● Problem to solve
From the records below, print exactly the lines starting at the one containing "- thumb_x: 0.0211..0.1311" and ending at the one containing "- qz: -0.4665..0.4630", ends included, and nothing else.
####
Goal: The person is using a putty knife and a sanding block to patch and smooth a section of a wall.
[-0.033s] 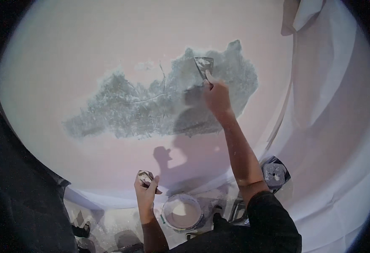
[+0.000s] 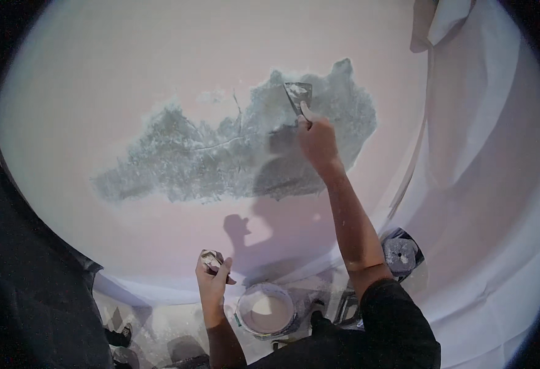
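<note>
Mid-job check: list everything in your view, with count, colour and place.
putty knife: 1, dark with pale smears, at the grey patch's upper right
lump-like object: 1, whitish and dark, lower centre; exact kind unclear
patch: 1, grey, mid-wall
wall: 1, pale pinkish, behind the patch
bucket: 1, whitish, with pale contents, bottom centre
rounded object: 1, grey with dark centre, lower right
sheeting: count unclear, whitish, right side
floor: 1, pale, bottom; some dark items there are unclear
left hand: 1, bare, holding the lump-like object
right hand: 1, bare, holding the putty knife
sleeve: 1, black, right arm
</note>
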A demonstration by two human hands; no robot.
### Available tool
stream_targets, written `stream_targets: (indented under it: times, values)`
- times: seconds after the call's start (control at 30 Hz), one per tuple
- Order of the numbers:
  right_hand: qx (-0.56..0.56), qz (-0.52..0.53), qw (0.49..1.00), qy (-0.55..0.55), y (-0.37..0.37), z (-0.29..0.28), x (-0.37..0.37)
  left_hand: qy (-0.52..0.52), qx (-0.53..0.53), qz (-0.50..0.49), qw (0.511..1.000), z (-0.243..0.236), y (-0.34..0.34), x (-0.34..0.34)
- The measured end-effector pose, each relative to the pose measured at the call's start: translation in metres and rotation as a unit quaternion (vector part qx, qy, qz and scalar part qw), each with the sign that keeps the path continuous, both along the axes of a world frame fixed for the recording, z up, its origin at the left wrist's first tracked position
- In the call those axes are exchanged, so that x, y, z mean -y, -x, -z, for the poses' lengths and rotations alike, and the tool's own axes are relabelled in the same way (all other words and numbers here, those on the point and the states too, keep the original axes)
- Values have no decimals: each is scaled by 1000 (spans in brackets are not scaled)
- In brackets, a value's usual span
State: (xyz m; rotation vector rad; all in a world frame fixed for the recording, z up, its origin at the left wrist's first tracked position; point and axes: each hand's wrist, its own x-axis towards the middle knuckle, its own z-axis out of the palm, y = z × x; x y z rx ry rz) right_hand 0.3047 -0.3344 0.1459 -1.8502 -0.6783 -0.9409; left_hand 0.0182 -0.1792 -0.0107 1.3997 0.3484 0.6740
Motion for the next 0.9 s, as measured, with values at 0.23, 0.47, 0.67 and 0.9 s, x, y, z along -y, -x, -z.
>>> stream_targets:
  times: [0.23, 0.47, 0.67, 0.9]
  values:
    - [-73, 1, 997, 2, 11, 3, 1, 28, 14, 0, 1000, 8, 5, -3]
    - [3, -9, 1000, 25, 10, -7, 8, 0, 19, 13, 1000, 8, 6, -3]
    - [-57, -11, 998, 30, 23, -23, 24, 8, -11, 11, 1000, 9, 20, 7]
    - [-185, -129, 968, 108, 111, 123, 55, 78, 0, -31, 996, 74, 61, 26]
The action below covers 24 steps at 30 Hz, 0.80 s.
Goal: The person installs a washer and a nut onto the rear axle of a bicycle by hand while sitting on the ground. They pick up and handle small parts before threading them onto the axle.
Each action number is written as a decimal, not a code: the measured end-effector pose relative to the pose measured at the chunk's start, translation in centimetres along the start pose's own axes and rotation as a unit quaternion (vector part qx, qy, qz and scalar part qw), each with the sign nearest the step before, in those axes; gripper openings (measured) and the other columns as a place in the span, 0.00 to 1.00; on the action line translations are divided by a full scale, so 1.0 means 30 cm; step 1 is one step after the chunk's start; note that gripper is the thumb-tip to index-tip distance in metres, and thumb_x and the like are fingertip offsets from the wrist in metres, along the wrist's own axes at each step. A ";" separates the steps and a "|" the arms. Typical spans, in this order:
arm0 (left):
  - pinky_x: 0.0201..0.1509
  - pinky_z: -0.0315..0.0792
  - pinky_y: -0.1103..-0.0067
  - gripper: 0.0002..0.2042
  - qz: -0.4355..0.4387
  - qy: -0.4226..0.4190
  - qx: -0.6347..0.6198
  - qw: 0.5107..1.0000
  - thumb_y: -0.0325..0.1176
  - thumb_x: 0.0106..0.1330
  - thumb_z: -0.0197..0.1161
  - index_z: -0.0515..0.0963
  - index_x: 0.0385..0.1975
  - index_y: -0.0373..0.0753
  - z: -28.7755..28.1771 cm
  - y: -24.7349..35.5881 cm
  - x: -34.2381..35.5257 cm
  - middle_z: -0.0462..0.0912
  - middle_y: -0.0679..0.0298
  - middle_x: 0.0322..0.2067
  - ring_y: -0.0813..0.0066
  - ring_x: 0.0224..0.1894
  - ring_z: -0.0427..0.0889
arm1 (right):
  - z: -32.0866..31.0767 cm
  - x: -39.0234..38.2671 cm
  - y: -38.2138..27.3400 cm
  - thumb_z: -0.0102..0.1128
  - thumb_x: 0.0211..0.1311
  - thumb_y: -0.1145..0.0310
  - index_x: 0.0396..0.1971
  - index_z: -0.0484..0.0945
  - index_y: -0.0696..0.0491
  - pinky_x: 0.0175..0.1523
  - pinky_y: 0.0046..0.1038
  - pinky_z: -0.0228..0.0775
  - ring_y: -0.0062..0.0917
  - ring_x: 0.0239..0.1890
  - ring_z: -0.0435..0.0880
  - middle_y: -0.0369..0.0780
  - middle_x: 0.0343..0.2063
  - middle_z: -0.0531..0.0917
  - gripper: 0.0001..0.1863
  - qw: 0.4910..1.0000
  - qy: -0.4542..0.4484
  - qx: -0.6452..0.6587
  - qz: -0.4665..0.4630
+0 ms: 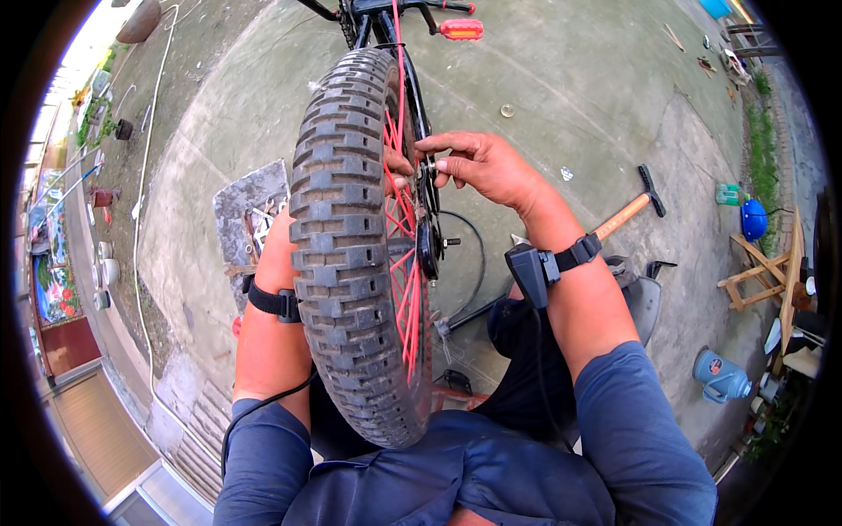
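Note:
A fat-tyred bicycle wheel [342, 219] with a knobbly black tyre and red spokes [409, 302] stands upright between my arms. My left hand [397, 170] reaches behind the tyre; its curled fingers show between the spokes, and the rest is hidden. On the right side of the wheel, my right hand [478, 167] has its thumb and forefinger pinched at a small silvery metal part [428, 166] beside the black frame tube [416, 110]. What either hand's fingertips hold is too small to make out. Below them, an axle bolt [452, 242] sticks out from the black hub area.
A wooden-handled hammer [624, 215] lies right of my right forearm. Left of the wheel, a grey slab [230, 223] bears metal tools. A red pedal [462, 30] juts out ahead. Farther right are a wooden stand [759, 273] and a blue jug [721, 375].

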State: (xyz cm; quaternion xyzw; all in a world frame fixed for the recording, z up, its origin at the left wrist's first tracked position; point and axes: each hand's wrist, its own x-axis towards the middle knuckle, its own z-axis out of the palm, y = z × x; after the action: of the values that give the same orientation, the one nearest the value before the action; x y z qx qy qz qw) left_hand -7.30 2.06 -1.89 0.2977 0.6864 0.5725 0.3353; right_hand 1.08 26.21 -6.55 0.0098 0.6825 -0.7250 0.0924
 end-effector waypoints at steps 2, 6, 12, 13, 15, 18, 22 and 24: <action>0.49 0.76 0.72 0.08 0.036 0.033 0.050 0.998 0.29 0.62 0.70 0.85 0.41 0.41 0.014 0.010 -0.002 0.85 0.65 0.37 0.70 0.44 0.83 | -0.003 0.002 0.004 0.58 0.66 0.75 0.53 0.82 0.51 0.36 0.19 0.73 0.14 0.32 0.82 0.32 0.35 0.86 0.17 1.000 0.001 -0.006 0.003; 0.49 0.76 0.73 0.07 0.117 0.053 0.124 0.984 0.26 0.62 0.69 0.83 0.39 0.39 0.018 -0.036 0.000 0.85 0.64 0.36 0.71 0.43 0.83 | -0.005 0.004 0.000 0.59 0.67 0.74 0.54 0.82 0.51 0.36 0.19 0.72 0.14 0.32 0.82 0.33 0.42 0.86 0.16 1.000 -0.007 -0.017 0.008; 0.49 0.76 0.74 0.06 0.072 0.119 0.040 0.989 0.25 0.63 0.68 0.82 0.39 0.37 0.081 0.020 -0.011 0.84 0.63 0.35 0.71 0.44 0.83 | -0.006 0.002 0.003 0.61 0.66 0.74 0.53 0.83 0.51 0.37 0.19 0.72 0.13 0.32 0.81 0.31 0.36 0.85 0.16 0.999 0.003 -0.041 -0.016; 0.49 0.76 0.74 0.06 0.085 0.119 0.044 0.988 0.25 0.63 0.69 0.82 0.38 0.37 0.075 0.015 -0.007 0.84 0.63 0.35 0.71 0.44 0.83 | -0.004 0.001 -0.001 0.62 0.66 0.74 0.53 0.83 0.51 0.37 0.19 0.72 0.13 0.32 0.81 0.31 0.35 0.84 0.15 0.999 0.004 -0.045 -0.017; 0.49 0.76 0.74 0.06 0.109 0.121 0.056 0.985 0.25 0.63 0.69 0.83 0.38 0.37 0.064 -0.003 -0.005 0.84 0.63 0.35 0.71 0.44 0.83 | 0.002 -0.002 -0.015 0.62 0.66 0.73 0.52 0.83 0.51 0.37 0.19 0.72 0.13 0.32 0.80 0.31 0.34 0.84 0.15 0.999 0.000 -0.037 -0.004; 0.50 0.76 0.73 0.05 0.105 0.119 0.061 0.985 0.27 0.63 0.69 0.83 0.38 0.37 0.060 -0.004 -0.002 0.84 0.63 0.36 0.72 0.44 0.82 | -0.004 -0.002 -0.010 0.62 0.66 0.73 0.52 0.83 0.51 0.37 0.19 0.72 0.13 0.32 0.80 0.31 0.34 0.83 0.15 0.999 -0.002 -0.038 0.004; 0.49 0.75 0.73 0.06 0.090 0.126 0.075 0.985 0.29 0.64 0.69 0.84 0.39 0.37 0.071 0.024 -0.007 0.84 0.63 0.36 0.72 0.43 0.82 | -0.004 0.001 -0.008 0.62 0.66 0.73 0.52 0.83 0.51 0.37 0.19 0.72 0.13 0.32 0.81 0.31 0.34 0.83 0.15 0.999 -0.003 -0.041 0.000; 0.49 0.75 0.74 0.07 0.091 0.113 0.089 0.985 0.30 0.64 0.69 0.84 0.39 0.37 0.065 0.031 -0.008 0.84 0.64 0.35 0.72 0.42 0.82 | 0.002 -0.003 -0.017 0.62 0.66 0.73 0.51 0.83 0.52 0.37 0.19 0.72 0.14 0.33 0.81 0.31 0.35 0.83 0.14 0.999 0.002 -0.040 -0.019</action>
State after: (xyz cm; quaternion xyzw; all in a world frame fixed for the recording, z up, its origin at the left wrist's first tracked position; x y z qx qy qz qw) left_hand -5.56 3.18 -1.17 0.3210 0.7384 0.5668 0.1746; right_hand 1.10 26.17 -6.04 -0.0055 0.7113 -0.6987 0.0769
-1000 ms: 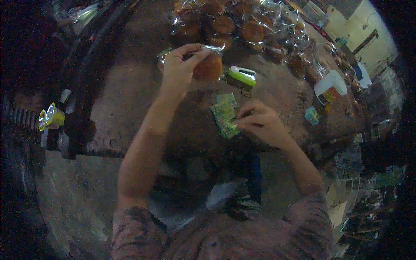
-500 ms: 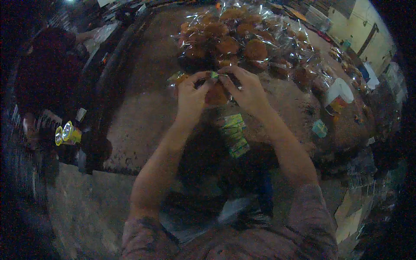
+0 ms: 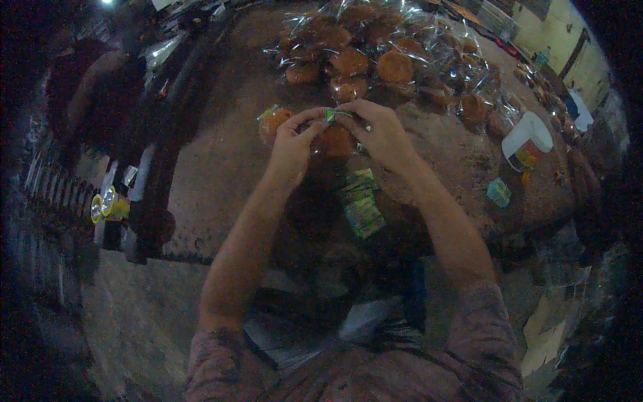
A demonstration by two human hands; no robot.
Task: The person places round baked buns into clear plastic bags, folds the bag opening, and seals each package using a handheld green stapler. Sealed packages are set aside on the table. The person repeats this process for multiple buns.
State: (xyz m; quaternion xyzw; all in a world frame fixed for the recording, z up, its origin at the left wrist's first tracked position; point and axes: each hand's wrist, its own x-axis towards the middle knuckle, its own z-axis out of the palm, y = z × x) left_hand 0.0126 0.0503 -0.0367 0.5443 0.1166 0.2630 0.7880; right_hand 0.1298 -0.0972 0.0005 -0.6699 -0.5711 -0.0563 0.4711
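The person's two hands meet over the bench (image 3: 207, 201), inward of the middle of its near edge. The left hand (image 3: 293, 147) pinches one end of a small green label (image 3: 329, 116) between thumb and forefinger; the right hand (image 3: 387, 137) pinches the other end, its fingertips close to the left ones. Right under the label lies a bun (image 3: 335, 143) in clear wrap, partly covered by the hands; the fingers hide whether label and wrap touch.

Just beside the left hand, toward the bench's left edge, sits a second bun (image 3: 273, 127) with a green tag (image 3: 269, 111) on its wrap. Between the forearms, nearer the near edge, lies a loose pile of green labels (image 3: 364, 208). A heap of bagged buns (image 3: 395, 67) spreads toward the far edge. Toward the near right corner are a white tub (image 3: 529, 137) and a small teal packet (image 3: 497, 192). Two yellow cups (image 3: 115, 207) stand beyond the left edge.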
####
● Exercise answer
  - thumb_x: 0.0211..0.1311
  - thumb_y: -0.1145..0.0310
  - index_x: 0.0396..0.1971
  - index_z: -0.0484..0.0945
  - index_y: -0.0696..0.0491
  - pinky_x: 0.0175..0.1523
  - pinky_y: 0.0046..0.1038
  - pinky_z: -0.0228..0.0775
  - ring_y: -0.0062..0.0917
  - ring_x: 0.0239..0.1890
  - ring_z: -0.0435..0.0880
  - middle_y: -0.0369..0.0780
  - middle_x: 0.0343..0.2063
  - middle_z: -0.0531..0.0917
  - gripper: 0.0001..0.1863
  - qw: 0.4910..1.0000
  - qy: -0.4542..0.4484
  - qx: -0.6452..0.6587
  - qz: -0.4665..0.4630

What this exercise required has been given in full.